The material below includes pictures; leave them out and return only the lines between the line containing "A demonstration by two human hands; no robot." and the line containing "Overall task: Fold", inclusive, word for word.

- Opening Delimiter -

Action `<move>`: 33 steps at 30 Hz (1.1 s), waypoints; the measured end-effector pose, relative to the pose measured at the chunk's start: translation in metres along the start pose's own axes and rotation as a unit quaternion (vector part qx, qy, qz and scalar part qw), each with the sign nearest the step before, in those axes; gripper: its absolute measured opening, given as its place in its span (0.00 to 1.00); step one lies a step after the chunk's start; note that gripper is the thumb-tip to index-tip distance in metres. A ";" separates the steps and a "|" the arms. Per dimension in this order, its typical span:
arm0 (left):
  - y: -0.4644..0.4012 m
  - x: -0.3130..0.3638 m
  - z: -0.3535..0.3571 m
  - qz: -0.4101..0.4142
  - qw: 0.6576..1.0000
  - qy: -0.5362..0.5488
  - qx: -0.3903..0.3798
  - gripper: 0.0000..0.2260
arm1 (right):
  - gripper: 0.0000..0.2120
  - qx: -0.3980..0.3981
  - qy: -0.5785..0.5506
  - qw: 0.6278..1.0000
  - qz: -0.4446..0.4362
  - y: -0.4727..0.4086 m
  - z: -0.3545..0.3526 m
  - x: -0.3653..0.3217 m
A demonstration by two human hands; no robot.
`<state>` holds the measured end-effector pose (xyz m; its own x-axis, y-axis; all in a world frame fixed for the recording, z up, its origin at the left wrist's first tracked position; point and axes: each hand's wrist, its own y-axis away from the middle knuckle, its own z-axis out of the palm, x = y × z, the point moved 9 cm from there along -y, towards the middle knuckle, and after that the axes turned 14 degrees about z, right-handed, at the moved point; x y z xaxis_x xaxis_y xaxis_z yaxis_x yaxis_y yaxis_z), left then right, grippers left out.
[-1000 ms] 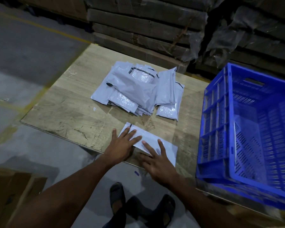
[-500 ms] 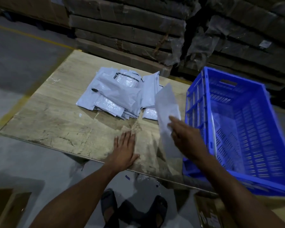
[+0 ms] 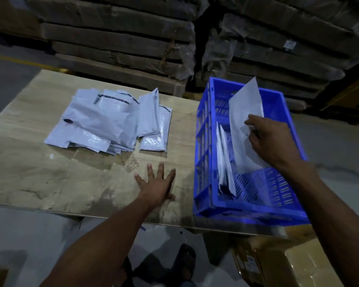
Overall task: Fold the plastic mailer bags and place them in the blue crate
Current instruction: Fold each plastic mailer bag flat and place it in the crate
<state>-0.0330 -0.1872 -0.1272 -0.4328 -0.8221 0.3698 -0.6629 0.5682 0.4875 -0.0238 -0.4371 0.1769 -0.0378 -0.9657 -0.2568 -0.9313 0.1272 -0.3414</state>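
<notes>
The right hand point(image 3: 273, 139) pinches a folded pale grey plastic mailer bag point(image 3: 245, 129), holding it tilted inside the blue slatted plastic crate point(image 3: 207, 195) beside other folded bags point(image 3: 225, 160) standing there. The left hand point(image 3: 157, 186) rests flat, fingers spread, on the worn wooden board point(image 3: 50, 179), near the loose pile of unfolded grey mailers point(image 3: 110, 123).

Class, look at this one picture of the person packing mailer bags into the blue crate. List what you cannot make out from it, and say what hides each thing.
Head view only:
- How many folded bags stand in the blue crate: edge-on and overlapping.
- Right hand's grip on the held bag: fingertips hidden behind the hand.
- Count of the unfolded pile: bags cover one another.
- Label on the cardboard box: too dark and small.
</notes>
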 end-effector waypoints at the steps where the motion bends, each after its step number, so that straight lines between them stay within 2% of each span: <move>1: -0.001 0.001 -0.001 -0.010 1.000 0.003 -0.010 0.45 | 0.18 -0.023 0.016 0.999 0.017 0.003 0.012 0.017; 4: -0.005 0.001 -0.001 -0.030 0.999 0.011 -0.033 0.45 | 0.18 -0.120 0.083 0.985 0.088 0.017 0.059 0.068; 7: -0.006 0.001 0.000 -0.052 0.997 0.021 -0.050 0.46 | 0.15 -0.220 0.159 0.959 0.079 0.035 0.107 0.094; 11: -0.003 0.008 -0.003 -0.066 0.996 0.024 -0.062 0.47 | 0.11 -0.270 0.186 0.944 0.030 0.049 0.142 0.095; 15: 0.000 0.013 -0.007 -0.068 0.996 0.020 -0.063 0.46 | 0.16 -0.298 0.161 0.941 0.014 0.056 0.165 0.089; 17: 0.001 0.013 -0.007 -0.067 0.996 0.024 -0.060 0.46 | 0.15 -0.293 0.130 0.947 0.014 0.057 0.166 0.084; 20: 0.000 0.011 -0.005 -0.064 0.996 0.034 -0.057 0.47 | 0.07 -0.278 0.075 0.958 0.006 0.061 0.164 0.070; 23: 0.000 0.012 -0.006 -0.061 0.996 0.032 -0.055 0.46 | 0.06 -0.256 0.077 0.964 -0.009 0.064 0.166 0.065; 24: 0.001 0.014 -0.007 -0.060 0.996 0.026 -0.057 0.46 | 0.08 -0.246 0.080 0.966 -0.016 0.065 0.167 0.065; 27: 0.007 0.019 -0.013 -0.053 0.997 0.008 -0.057 0.44 | 0.21 -0.207 0.059 0.976 -0.031 0.065 0.164 0.063; 33: 0.002 0.008 -0.004 -0.035 0.999 0.004 -0.022 0.43 | 0.15 -0.071 0.024 0.997 0.023 0.050 0.113 0.041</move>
<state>-0.0355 -0.1920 -0.1205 -0.3812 -0.8595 0.3404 -0.6633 0.5108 0.5469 -0.0311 -0.4448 0.0468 -0.0965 -0.9699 -0.2237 -0.9699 0.1421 -0.1977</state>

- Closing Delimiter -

- **WRITTEN RESPONSE**
A demonstration by two human hands; no robot.
`<state>` holds the measured end-effector pose (xyz m; its own x-axis, y-axis; all in a world frame fixed for the recording, z up, its origin at the left wrist's first tracked position; point and axes: each hand's wrist, its own y-axis away from the middle knuckle, its own z-axis out of the palm, x = y × z, the point moved 9 cm from there along -y, towards the middle knuckle, and after that the axes turned 14 degrees about z, right-handed, at the moved point; x y z xaxis_x xaxis_y xaxis_z yaxis_x yaxis_y yaxis_z), left then right, grippers left out.
[-1000 ms] 
[-500 ms] 
[+0 ms] 
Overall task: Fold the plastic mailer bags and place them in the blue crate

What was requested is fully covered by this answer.